# About this exercise
Could you filter the records below down to the lines that include the word "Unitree"?

===============

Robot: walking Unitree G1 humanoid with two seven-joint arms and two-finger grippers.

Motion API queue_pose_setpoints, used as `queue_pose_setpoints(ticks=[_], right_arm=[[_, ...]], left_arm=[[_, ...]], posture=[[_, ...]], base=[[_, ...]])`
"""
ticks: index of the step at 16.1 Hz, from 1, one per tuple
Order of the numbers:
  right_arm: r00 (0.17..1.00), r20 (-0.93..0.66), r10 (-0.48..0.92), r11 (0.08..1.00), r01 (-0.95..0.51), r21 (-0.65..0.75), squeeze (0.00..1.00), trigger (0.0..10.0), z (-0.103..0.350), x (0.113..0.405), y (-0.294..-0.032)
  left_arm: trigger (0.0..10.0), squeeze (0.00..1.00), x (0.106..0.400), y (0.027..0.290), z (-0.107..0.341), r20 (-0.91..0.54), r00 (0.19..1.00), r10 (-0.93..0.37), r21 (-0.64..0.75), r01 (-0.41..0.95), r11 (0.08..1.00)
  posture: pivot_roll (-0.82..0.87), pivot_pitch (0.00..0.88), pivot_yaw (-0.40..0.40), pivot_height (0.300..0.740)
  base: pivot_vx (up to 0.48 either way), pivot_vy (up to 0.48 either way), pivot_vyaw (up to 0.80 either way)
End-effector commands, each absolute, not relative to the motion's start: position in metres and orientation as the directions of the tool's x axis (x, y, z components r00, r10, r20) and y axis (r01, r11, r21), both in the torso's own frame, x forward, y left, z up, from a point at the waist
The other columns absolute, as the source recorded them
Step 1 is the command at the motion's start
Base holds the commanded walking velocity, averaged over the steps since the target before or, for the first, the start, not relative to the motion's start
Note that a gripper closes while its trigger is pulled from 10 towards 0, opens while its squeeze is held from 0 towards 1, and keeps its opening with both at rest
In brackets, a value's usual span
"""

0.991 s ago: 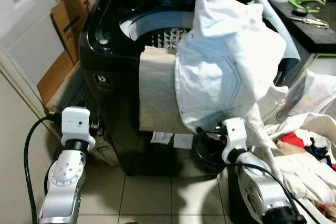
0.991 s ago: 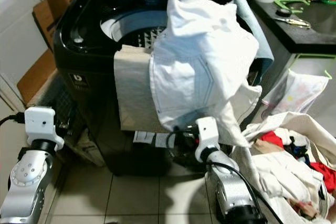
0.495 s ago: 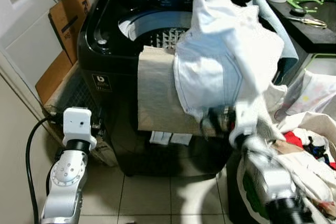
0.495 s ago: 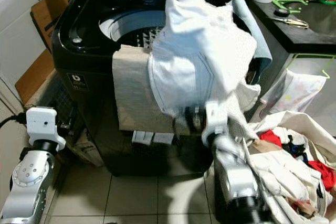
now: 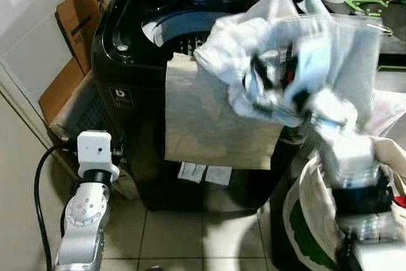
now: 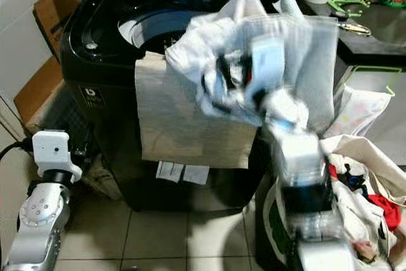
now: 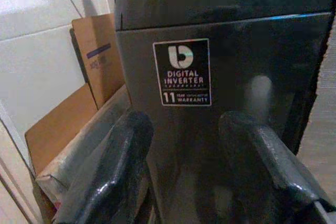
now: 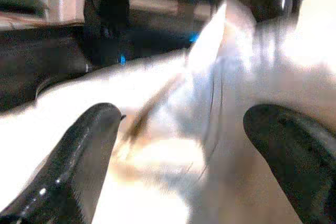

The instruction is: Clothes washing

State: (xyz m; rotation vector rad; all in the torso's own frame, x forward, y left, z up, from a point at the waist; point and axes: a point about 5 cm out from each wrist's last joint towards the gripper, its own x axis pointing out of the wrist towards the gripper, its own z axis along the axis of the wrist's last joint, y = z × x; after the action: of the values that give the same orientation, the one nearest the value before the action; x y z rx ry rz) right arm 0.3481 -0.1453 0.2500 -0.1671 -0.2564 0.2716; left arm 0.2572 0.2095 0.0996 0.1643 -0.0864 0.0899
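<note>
Plainly the loading step is in hand: the right pincer point(image 5: 279, 84), blurred at centre-right of the left eye view, is up against the white garment point(image 5: 254, 42) that lies bunched on the front rim of the washing machine point(image 5: 127, 68), right of centre near the top. In the right wrist view its two black fingers point(image 8: 79, 156) stand wide apart with white cloth between them, pressed against the fabric rather than closed on it. Judging by that, the next move calls for shoving or lifting the bundle over the rim and into the drum point(image 5: 171, 30), upper centre, without dragging down the beige cloth point(image 5: 209, 118) that hangs over the machine's front at mid-frame.

The left pincer point(image 7: 184, 171) hangs idle low at the left, fingers parted and empty, facing the machine's dark front panel.

Counted: one washing machine, one white garment at the rim, one beige cloth, one laundry bag point(image 5: 304, 220) at the lower right with more clothes, their number unclear. On the dark tabletop point(image 6: 374, 26) at the upper right, one pair of scissors point(image 6: 349, 26) can be made out.
</note>
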Motion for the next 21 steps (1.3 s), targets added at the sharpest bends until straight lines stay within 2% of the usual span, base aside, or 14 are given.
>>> queue_pose_setpoints(ticks=[1,3,6,7,9,11,12,13,15,16,17,18,20,21], right_arm=[[0.936,0.237,0.261,0.957,-0.218,-0.193,0.0,10.0,0.257,0.356,-0.155],[0.938,0.243,0.247,0.956,-0.194,-0.221,0.0,10.0,0.264,0.366,-0.159],[0.953,0.265,0.15,0.942,-0.056,-0.332,0.0,10.0,0.29,0.398,-0.184],[0.95,0.279,0.141,0.941,-0.042,-0.336,0.0,10.0,0.298,0.4,-0.186],[0.917,0.316,0.243,0.934,-0.134,-0.33,0.0,10.0,0.303,0.392,-0.165],[0.789,0.425,0.444,0.892,-0.345,-0.291,0.0,10.0,0.305,0.366,-0.117],[0.767,0.442,0.465,0.883,-0.37,-0.287,0.0,10.0,0.306,0.364,-0.112],[0.716,0.421,0.556,0.831,-0.472,-0.295,0.0,10.0,0.293,0.35,-0.092],[0.704,0.345,0.621,0.784,-0.566,-0.256,0.0,10.0,0.266,0.337,-0.082],[0.741,0.188,0.644,0.765,-0.628,-0.144,0.0,10.0,0.219,0.327,-0.087],[0.741,0.188,0.644,0.765,-0.628,-0.144,0.0,10.0,0.219,0.327,-0.087],[0.754,0.091,0.651,0.759,-0.645,-0.091,0.0,10.0,0.189,0.315,-0.094],[0.761,0.051,0.647,0.762,-0.644,-0.061,0.0,10.0,0.171,0.304,-0.1],[0.765,0.019,0.643,0.765,-0.642,-0.041,0.0,10.0,0.156,0.289,-0.106]], left_arm=[[10.0,0.0,0.257,0.211,0.1,0.098,0.991,0.094,0.162,-0.109,0.981],[10.0,0.0,0.257,0.21,0.1,0.098,0.991,0.095,0.16,-0.11,0.981],[10.0,0.0,0.258,0.21,0.102,0.105,0.99,0.098,0.16,-0.114,0.981],[10.0,0.0,0.257,0.21,0.102,0.106,0.989,0.1,0.161,-0.116,0.98],[10.0,0.0,0.255,0.212,0.102,0.108,0.988,0.11,0.163,-0.127,0.978],[10.0,0.0,0.255,0.212,0.102,0.109,0.987,0.116,0.161,-0.132,0.978],[10.0,0.0,0.255,0.211,0.102,0.109,0.987,0.115,0.161,-0.132,0.978],[10.0,0.0,0.257,0.209,0.102,0.108,0.988,0.108,0.158,-0.125,0.98],[10.0,0.0,0.259,0.207,0.101,0.108,0.989,0.103,0.157,-0.119,0.98],[10.0,0.0,0.26,0.207,0.102,0.107,0.989,0.099,0.158,-0.116,0.981],[10.0,0.0,0.26,0.207,0.102,0.107,0.989,0.099,0.158,-0.116,0.981],[10.0,0.0,0.26,0.207,0.101,0.104,0.99,0.095,0.16,-0.111,0.981],[10.0,0.0,0.259,0.206,0.101,0.1,0.991,0.088,0.163,-0.104,0.981],[10.0,0.0,0.259,0.205,0.101,0.099,0.992,0.075,0.167,-0.091,0.982]], posture=[[0.06,0.0,-0.027,0.74],[0.06,0.0,-0.028,0.74],[0.08,0.0,-0.039,0.74],[0.09,0.0,-0.043,0.74],[0.1,0.0,-0.051,0.74],[0.09,0.0,-0.047,0.74],[0.08,0.0,-0.042,0.74],[0.07,0.0,-0.037,0.74],[0.07,0.0,-0.035,0.74],[0.06,0.0,-0.029,0.74],[0.06,0.0,-0.029,0.74],[0.05,0.0,-0.021,0.74],[0.05,0.0,-0.016,0.74],[0.04,0.0,-0.006,0.74]], base=[[0.0,0.0,0.0],[0.0,0.0,0.0],[0.0,0.0,0.0],[0.0,0.0,0.0],[0.0,0.0,0.0],[0.0,0.0,0.0],[0.0,0.0,0.0],[0.0,0.0,0.0],[0.0,0.0,0.0],[0.0,0.0,0.0],[0.0,0.0,0.0],[0.0,0.0,0.0],[0.0,0.0,0.0],[0.0,0.0,0.0]])
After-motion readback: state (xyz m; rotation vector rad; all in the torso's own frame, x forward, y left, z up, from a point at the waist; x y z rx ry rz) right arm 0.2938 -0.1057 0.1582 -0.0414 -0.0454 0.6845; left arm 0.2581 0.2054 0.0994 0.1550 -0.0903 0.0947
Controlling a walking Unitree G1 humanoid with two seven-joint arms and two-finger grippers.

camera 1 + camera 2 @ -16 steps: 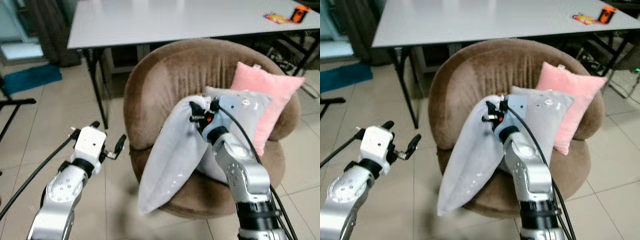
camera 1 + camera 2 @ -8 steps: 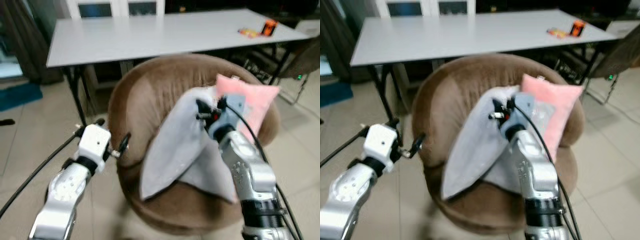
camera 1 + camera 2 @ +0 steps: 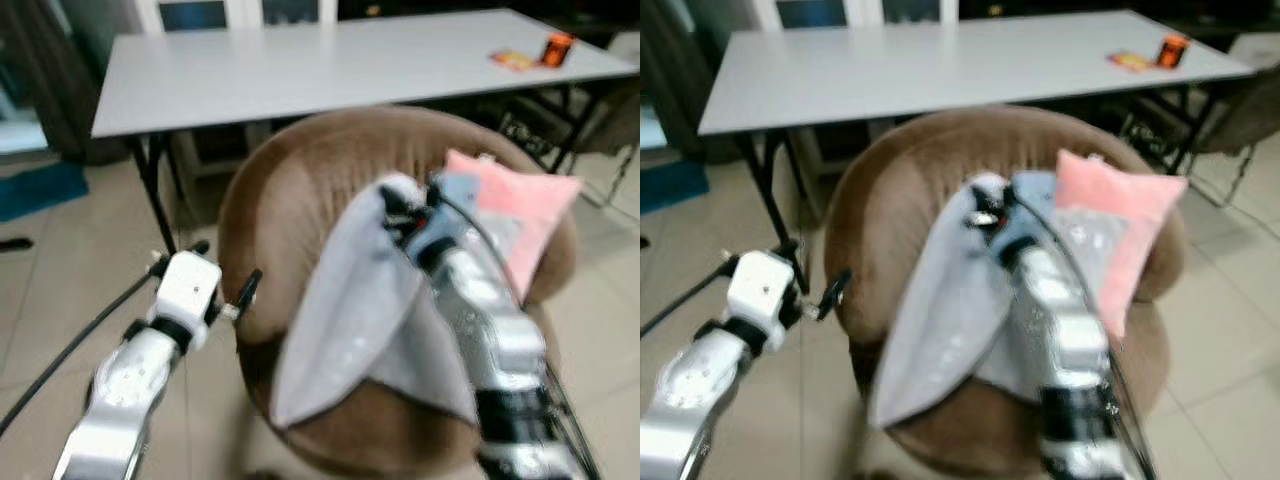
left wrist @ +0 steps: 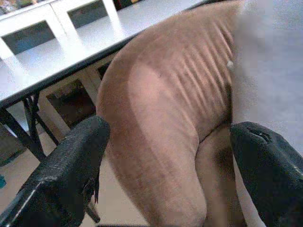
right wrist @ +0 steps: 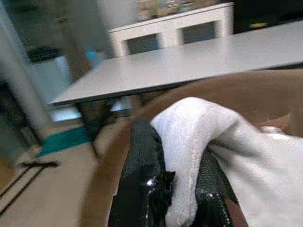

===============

# Result for this task
Robot: walking Unitree G1 humanoid with two seven-joint arms and two-finger grippers.
Controlling a walking Unitree G1 humanoid with two seven-joint arms and two-finger grippers.

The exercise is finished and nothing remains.